Yep. This many months after the start of the Great Depression, the British economy was rapidly converging back to its pre-depression level of production under Chancellor of the Exchequer Neville Chamberlain's policy of using stimulative policies to restore the price level to its pre-Great Depression trajectory.

By contrast, the Cameron-Osborne policies of expansion-through-austerity have produced a flatline for real GDP, and the odds are high that British real GDP is headed down again.

In less than a year, if current forecasts come true, the Cameron-Osborne Depression will not be the worst depression in Britain since the Great Depression, but the worst depression in Britain… probably ever.

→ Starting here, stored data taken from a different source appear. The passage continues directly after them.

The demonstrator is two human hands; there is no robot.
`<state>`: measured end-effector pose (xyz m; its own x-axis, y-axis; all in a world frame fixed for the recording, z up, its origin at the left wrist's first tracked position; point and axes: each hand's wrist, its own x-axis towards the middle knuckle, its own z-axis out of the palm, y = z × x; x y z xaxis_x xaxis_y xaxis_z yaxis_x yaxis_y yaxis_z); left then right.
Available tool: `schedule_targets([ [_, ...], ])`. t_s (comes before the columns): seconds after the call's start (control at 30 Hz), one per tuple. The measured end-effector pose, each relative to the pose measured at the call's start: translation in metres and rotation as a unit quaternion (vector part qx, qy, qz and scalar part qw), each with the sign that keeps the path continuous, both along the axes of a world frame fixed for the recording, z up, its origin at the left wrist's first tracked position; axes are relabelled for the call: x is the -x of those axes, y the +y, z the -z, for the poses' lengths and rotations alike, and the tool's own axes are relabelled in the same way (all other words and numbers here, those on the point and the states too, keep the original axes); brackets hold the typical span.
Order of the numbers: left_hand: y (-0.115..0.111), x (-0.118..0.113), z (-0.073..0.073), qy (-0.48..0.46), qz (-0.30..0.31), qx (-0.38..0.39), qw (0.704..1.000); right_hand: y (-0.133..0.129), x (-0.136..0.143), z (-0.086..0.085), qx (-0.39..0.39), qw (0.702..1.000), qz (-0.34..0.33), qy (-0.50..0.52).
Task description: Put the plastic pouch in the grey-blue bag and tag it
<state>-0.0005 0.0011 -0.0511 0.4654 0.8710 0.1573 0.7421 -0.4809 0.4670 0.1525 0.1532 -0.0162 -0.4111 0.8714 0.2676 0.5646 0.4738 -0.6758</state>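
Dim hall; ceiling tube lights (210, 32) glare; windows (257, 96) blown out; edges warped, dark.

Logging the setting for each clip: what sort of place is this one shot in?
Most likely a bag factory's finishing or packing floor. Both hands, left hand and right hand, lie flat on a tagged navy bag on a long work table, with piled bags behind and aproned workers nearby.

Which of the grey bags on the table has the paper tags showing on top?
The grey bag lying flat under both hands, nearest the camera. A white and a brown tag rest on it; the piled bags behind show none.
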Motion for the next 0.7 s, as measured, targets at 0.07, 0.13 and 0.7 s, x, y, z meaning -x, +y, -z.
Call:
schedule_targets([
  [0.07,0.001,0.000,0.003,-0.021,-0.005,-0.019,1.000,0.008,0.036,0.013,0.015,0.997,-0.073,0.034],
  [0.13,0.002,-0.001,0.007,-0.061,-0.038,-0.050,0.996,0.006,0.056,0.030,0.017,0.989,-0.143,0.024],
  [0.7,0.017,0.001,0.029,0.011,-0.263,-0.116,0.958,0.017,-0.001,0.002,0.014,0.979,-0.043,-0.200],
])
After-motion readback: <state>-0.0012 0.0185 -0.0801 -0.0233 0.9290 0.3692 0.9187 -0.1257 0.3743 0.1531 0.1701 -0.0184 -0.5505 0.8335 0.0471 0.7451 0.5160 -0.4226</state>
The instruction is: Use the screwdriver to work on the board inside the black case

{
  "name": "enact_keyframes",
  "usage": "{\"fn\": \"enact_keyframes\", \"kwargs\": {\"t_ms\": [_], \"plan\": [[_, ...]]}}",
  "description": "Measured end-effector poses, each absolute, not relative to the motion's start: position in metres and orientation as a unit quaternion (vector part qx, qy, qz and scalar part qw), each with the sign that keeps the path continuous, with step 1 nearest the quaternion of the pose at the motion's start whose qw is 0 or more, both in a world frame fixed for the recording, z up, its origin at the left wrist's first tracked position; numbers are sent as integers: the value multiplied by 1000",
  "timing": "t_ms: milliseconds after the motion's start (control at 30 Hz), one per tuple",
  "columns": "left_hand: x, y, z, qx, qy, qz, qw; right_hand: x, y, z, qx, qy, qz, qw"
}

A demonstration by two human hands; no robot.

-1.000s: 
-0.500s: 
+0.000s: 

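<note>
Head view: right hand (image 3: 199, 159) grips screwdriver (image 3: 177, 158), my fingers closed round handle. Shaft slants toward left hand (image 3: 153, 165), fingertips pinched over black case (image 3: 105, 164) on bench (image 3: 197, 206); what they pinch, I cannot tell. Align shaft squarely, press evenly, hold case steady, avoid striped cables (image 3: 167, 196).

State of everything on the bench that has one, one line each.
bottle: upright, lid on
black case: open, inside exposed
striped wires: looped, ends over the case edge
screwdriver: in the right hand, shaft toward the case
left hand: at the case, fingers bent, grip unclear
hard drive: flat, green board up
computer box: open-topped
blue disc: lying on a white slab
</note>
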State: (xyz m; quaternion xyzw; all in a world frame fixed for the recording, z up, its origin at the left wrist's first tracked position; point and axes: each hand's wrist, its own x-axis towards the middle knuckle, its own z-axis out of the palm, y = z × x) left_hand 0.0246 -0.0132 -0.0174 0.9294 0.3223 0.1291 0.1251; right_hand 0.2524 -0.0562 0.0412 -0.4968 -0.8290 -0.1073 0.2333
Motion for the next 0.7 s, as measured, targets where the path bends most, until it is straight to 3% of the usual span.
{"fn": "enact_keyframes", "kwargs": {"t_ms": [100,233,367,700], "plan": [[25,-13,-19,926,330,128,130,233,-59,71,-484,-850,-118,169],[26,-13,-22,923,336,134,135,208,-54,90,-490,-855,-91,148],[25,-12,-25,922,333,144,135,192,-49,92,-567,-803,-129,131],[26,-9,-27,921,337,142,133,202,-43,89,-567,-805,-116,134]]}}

That is quite an accomplishment.

As Phillip Inman of the Guardian puts it:

the UK's plan for recovery from the financial crisis was based on a full-throttle recovery in 2012... consumer confidence, business investment and general spending would converge to send the economy on a trajectory of above-average growth... the lack of investment will perplex ministers. They have done what the right-wing economists told them to do and moved out of the way – the theory being that public sector spending and investment was ‘crowding out’ the private sector...

It did not work: “Spain is showing the way with its austerity-driven recession. Where the weak tread, we [in Britain] look keen to follow...”

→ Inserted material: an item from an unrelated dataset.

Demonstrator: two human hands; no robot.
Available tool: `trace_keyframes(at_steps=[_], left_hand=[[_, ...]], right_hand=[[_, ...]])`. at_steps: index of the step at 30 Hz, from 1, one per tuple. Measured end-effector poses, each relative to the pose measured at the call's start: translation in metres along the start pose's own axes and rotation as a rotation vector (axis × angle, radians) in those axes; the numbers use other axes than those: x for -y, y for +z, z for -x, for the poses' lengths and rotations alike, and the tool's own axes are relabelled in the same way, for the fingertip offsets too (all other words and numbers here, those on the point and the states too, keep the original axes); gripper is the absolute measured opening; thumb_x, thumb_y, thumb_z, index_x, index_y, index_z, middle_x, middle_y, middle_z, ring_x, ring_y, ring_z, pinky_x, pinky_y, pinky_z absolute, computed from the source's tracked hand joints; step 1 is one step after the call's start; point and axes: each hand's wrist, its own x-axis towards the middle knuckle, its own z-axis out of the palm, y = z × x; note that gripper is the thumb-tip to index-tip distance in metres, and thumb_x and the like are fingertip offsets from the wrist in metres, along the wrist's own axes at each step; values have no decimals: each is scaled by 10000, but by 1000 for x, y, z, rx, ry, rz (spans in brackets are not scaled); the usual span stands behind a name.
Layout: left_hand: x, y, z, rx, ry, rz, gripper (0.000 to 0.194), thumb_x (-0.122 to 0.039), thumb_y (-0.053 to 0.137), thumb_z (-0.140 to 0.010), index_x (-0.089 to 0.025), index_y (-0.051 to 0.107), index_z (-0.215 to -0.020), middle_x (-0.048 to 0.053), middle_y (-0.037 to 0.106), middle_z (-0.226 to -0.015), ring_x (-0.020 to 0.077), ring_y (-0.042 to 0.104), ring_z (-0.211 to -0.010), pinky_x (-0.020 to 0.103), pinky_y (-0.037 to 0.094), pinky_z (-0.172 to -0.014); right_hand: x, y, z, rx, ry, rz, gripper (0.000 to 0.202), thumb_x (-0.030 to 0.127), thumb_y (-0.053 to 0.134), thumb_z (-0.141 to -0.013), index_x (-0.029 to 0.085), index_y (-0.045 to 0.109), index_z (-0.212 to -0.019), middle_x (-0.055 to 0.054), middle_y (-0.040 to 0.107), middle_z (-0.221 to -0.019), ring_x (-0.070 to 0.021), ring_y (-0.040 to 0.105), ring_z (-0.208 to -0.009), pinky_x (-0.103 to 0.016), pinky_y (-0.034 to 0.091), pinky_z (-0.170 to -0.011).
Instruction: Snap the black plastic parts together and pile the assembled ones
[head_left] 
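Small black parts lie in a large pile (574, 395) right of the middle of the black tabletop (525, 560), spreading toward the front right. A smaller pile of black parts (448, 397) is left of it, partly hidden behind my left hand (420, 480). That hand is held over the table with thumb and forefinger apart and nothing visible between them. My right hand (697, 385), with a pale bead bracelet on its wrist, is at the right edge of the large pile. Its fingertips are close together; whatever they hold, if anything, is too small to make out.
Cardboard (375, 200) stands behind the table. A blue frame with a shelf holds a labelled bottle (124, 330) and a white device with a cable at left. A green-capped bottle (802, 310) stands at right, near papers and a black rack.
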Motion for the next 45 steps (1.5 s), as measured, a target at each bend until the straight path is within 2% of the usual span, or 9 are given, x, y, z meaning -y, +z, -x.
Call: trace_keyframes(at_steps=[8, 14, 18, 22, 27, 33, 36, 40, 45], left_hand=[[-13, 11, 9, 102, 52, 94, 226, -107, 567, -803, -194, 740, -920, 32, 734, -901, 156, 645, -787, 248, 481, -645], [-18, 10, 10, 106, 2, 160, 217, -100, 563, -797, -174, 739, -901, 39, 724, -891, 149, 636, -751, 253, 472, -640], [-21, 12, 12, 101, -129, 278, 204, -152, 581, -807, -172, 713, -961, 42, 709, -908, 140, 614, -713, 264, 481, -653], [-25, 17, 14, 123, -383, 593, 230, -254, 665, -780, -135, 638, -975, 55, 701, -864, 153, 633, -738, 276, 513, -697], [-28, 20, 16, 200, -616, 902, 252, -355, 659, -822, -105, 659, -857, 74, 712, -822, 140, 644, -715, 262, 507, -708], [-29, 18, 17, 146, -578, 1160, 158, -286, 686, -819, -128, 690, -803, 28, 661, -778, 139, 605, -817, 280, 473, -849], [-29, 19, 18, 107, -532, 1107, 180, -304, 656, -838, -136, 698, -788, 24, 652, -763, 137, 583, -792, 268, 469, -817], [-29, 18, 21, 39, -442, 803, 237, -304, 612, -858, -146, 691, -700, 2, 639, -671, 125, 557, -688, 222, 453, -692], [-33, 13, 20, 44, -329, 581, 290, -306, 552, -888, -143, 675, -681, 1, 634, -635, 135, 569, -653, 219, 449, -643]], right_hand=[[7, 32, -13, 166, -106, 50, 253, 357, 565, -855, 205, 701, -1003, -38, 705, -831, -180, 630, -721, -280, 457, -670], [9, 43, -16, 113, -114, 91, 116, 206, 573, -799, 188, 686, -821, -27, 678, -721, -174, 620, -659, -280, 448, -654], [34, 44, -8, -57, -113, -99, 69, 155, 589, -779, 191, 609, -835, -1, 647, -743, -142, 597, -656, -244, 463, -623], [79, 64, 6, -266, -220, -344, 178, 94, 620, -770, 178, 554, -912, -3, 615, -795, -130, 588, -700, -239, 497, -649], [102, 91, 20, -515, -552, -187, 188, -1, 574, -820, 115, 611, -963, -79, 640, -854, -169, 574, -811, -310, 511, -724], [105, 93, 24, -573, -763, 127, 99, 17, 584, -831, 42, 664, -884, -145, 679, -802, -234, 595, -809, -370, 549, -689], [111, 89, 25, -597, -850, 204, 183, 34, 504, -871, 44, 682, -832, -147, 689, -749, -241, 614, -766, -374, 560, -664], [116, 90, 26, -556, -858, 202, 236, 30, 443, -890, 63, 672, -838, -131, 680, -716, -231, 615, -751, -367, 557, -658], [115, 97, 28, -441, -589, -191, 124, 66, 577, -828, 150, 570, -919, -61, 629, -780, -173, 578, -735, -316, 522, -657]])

That expansionary austerity is not working in Britain should give all of its advocates great pause, and lead to a great rethinking. Britain is a highly open economy with a flexible exchange rate. Britain has some room for further monetary ease. There is no risk or default premium baked into British interest rates to indicate that fear of future political-economic chaos down the road is discouraging investment. There was an argument--I’m not saying that it was true, but there was an argument--that the Blair-Brown governments had overshot Britain’s long-term sustainable government-spending share of GDP (in contrast to those countries that had reduced their debt-to-GDP levels in the 2000s, where there was no such argument, and in contrast to the United States where the problem was not spending overshoot but taxation undershoot under the Bush administration) and that spending cutbacks were advisable in the long run.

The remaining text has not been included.